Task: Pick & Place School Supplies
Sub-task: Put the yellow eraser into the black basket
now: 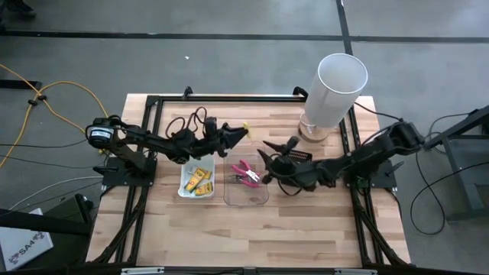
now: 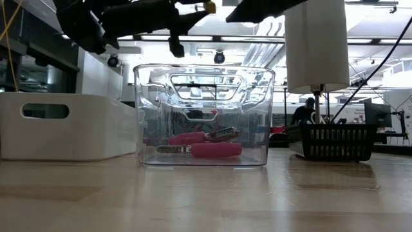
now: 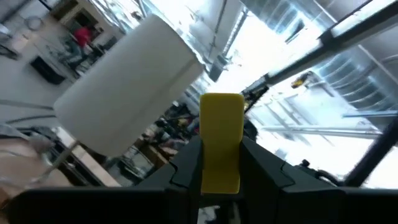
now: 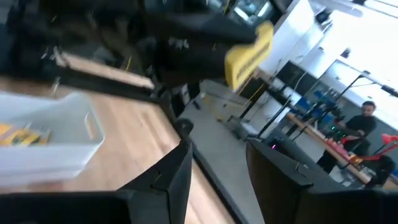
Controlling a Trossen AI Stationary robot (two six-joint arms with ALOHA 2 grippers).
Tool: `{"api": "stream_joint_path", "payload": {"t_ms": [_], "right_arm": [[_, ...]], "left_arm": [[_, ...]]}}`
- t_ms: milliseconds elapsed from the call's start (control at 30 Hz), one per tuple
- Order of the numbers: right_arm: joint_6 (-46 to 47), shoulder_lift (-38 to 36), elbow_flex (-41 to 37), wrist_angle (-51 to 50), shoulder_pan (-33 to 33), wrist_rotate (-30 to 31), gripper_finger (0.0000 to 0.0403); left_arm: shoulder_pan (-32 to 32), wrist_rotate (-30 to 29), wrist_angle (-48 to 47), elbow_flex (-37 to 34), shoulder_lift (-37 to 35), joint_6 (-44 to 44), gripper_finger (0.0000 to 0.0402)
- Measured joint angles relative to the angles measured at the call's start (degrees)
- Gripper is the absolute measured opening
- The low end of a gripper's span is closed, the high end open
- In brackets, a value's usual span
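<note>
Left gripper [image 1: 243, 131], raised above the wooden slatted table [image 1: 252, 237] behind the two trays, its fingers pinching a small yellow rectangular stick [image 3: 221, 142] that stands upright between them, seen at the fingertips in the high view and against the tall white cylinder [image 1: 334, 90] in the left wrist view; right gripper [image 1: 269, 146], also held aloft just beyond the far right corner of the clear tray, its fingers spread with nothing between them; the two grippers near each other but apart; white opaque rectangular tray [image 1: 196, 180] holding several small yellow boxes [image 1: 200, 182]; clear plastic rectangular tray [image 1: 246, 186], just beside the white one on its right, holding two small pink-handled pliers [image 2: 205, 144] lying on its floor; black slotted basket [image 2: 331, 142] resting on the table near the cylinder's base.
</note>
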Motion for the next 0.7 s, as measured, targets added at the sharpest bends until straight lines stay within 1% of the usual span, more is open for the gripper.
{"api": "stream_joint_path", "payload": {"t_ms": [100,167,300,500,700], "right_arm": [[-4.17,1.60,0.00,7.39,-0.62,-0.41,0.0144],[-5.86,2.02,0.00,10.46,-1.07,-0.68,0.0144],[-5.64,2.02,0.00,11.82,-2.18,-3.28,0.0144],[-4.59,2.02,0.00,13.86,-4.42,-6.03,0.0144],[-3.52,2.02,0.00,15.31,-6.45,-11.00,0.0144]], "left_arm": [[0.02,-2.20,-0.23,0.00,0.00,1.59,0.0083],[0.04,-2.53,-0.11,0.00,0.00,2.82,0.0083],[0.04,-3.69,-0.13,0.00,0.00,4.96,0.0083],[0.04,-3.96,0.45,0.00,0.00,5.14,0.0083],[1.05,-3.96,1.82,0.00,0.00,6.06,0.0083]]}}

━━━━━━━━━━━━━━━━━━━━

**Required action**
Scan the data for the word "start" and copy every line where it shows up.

**Result**
- t_ms: milliseconds elapsed from the call's start (control at 30 Hz), one per tuple
- Measured joint angles relative to the angles measured at the call's start (degrees)

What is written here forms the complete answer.